Work request:
Copy exactly the lines from the start of the data below through the one that carries "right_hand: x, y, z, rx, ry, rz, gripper", and only those.
== Segment start ==
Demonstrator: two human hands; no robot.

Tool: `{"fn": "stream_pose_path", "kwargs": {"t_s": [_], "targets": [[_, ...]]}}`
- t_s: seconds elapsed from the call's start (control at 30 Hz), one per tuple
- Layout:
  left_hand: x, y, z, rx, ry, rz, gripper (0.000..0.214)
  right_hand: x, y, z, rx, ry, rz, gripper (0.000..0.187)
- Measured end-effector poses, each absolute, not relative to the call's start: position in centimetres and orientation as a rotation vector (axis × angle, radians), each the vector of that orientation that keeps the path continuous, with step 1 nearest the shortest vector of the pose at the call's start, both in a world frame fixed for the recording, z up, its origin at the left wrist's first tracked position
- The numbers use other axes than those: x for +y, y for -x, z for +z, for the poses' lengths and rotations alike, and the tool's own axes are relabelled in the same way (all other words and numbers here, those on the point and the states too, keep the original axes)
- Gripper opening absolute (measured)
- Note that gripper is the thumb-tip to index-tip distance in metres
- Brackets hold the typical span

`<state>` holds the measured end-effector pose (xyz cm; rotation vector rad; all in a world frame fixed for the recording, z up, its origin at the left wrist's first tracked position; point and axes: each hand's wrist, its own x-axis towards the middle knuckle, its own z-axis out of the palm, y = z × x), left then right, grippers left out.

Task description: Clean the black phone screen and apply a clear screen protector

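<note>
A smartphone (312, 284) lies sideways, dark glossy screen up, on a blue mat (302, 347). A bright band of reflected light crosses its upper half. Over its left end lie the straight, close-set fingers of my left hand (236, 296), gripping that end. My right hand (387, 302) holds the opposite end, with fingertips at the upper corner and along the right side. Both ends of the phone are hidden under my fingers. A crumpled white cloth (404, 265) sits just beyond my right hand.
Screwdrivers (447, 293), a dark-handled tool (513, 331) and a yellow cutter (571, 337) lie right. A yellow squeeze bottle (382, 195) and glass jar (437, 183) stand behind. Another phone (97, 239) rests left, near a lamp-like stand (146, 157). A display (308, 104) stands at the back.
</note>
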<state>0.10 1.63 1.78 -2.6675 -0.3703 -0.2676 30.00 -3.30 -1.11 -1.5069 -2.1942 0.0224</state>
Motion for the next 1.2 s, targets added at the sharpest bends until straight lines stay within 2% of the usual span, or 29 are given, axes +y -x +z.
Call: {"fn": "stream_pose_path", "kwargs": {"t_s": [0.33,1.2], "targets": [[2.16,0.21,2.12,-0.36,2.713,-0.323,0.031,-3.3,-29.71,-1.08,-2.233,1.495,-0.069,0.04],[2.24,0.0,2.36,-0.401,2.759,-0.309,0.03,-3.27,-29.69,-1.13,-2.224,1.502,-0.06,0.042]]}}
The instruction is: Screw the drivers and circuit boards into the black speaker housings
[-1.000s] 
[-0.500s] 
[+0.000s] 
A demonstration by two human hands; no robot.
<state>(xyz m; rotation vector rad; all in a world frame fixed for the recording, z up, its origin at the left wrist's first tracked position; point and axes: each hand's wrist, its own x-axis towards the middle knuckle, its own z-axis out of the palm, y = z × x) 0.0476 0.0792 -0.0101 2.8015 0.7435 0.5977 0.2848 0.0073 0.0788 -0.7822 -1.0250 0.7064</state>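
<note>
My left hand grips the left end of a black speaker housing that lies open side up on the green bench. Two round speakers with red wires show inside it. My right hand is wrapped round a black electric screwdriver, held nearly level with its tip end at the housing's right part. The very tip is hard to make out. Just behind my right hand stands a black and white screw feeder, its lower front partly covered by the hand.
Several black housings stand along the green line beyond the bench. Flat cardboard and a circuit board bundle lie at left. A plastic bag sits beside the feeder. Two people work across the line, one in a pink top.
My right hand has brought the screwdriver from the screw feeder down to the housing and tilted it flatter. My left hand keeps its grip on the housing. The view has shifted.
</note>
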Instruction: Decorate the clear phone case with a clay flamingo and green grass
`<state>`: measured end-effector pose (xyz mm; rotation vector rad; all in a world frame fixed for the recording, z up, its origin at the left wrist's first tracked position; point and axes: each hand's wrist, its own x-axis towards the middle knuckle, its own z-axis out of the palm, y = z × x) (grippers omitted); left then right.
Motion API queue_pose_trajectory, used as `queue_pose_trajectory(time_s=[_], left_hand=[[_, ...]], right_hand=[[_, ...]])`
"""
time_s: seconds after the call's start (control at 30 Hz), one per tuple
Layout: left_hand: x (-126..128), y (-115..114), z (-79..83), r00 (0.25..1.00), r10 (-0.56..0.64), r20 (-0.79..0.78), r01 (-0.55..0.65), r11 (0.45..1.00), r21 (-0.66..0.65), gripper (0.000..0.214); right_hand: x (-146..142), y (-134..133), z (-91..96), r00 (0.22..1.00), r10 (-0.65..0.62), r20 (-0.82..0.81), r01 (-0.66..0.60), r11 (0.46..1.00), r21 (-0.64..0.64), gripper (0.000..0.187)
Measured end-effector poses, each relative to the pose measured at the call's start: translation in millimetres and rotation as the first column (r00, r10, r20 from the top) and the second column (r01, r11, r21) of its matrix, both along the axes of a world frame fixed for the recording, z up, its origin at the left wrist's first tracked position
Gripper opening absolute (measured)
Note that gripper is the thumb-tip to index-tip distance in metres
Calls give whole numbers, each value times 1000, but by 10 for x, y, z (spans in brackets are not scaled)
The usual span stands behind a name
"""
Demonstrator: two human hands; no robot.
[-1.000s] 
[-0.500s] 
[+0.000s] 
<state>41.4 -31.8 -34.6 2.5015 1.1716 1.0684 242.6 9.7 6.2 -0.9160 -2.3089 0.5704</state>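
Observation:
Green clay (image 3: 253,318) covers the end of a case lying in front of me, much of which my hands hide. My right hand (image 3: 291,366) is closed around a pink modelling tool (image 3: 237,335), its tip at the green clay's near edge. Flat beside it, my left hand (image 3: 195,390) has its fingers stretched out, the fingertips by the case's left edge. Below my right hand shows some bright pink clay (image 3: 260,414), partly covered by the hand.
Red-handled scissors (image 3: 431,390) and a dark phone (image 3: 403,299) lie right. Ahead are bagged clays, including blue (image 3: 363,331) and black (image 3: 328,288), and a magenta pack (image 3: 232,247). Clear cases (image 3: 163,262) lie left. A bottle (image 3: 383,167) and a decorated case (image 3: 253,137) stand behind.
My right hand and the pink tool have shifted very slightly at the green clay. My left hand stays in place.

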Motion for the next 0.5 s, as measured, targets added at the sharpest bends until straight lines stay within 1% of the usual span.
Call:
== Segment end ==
Reply to the task:
Demonstrator: two human hands; no robot.

Tool: `{"fn": "stream_pose_path", "kwargs": {"t_s": [_], "targets": [[_, ...]]}}`
- t_s: seconds elapsed from the call's start (control at 30 Hz), one per tuple
- Layout:
  left_hand: x, y, z, rx, ry, rz, gripper (0.000..0.214)
  right_hand: x, y, z, rx, ry, rz, gripper (0.000..0.187)

The answer is finished.